## Assigned task
Show every line of the data where the word "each" can be found.

## Raw data
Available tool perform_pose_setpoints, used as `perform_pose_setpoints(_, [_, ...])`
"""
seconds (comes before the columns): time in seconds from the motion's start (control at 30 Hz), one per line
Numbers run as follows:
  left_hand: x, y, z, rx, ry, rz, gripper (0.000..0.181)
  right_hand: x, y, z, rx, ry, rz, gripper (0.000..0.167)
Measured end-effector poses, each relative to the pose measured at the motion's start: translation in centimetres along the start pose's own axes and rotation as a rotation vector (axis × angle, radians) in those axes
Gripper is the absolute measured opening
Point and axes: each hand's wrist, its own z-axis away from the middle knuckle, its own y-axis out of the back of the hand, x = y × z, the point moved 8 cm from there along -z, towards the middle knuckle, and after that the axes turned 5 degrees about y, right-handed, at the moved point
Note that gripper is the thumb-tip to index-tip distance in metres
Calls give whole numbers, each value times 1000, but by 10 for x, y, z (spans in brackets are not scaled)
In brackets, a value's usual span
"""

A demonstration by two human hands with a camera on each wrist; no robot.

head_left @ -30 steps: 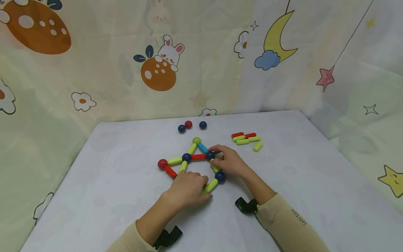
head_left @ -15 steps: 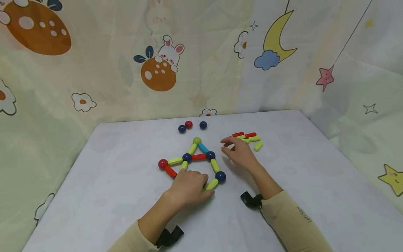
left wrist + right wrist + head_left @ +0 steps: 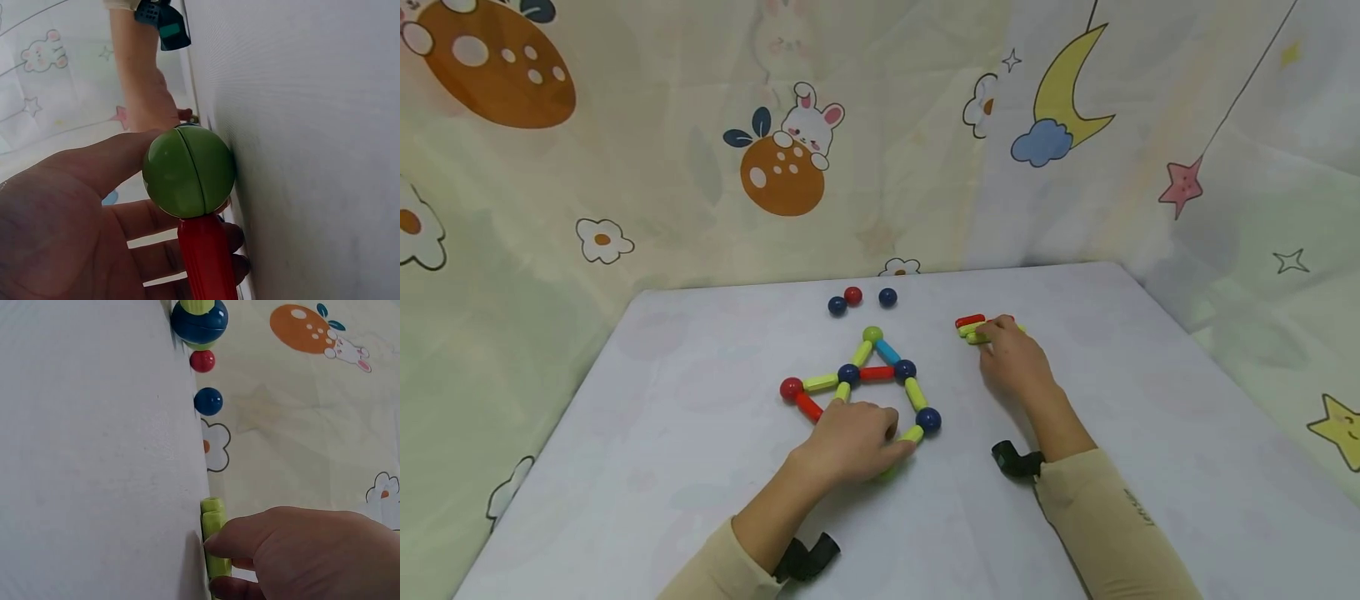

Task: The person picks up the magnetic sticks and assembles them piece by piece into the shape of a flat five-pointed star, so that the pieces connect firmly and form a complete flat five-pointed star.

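Observation:
A flat frame of sticks and balls lies on the table, with a navy ball (image 3: pixel 848 375) at its middle and a red ball (image 3: pixel 792 389) at its left. My left hand (image 3: pixel 853 442) grips the frame's near part and hides some of it. In the left wrist view, its thumb and fingers curl behind a green ball (image 3: pixel 189 170) joined to a red stick (image 3: pixel 207 257). My right hand (image 3: pixel 1018 362) is at the pile of loose sticks. In the right wrist view, its thumb overlaps a yellow-green stick (image 3: pixel 215 537), and another fingertip sits apart from the thumb.
Behind the frame lie a loose red ball (image 3: pixel 853 296) and two navy balls, one of them (image 3: pixel 887 297) a little apart. A red stick (image 3: pixel 970 321) shows at the pile's left. A printed cloth (image 3: pixel 685 200) hangs behind the white table (image 3: pixel 662 400).
My right hand has left the navy ball at the frame's right and moved right and back to the loose sticks. The left hand stays on the frame; its thumb shifts slightly.

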Motion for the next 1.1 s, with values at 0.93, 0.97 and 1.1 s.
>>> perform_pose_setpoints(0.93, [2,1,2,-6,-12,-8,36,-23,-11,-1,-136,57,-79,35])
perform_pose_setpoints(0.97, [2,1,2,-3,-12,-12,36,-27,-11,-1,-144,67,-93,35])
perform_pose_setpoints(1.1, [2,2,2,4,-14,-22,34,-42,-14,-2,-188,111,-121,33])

## Your response
Measured end-effector poses, each relative to the pose measured at the motion's start: translation in centimetres along the start pose's own axes and rotation as a rotation vector (axis × angle, radians) in those axes
Point and axes: each hand's wrist, its own z-axis away from the middle knuckle, its own y-axis out of the back of the hand, x = y × z, the point moved 8 cm from there along -z, towards the middle knuckle, and after that the axes turned 5 degrees about y, right-handed, at the moved point
Calls give whole numbers, each value times 1000, but by 10 for x, y, z (spans in brackets are not scaled)
A demonstration by two human hands with a camera on each wrist; no robot.

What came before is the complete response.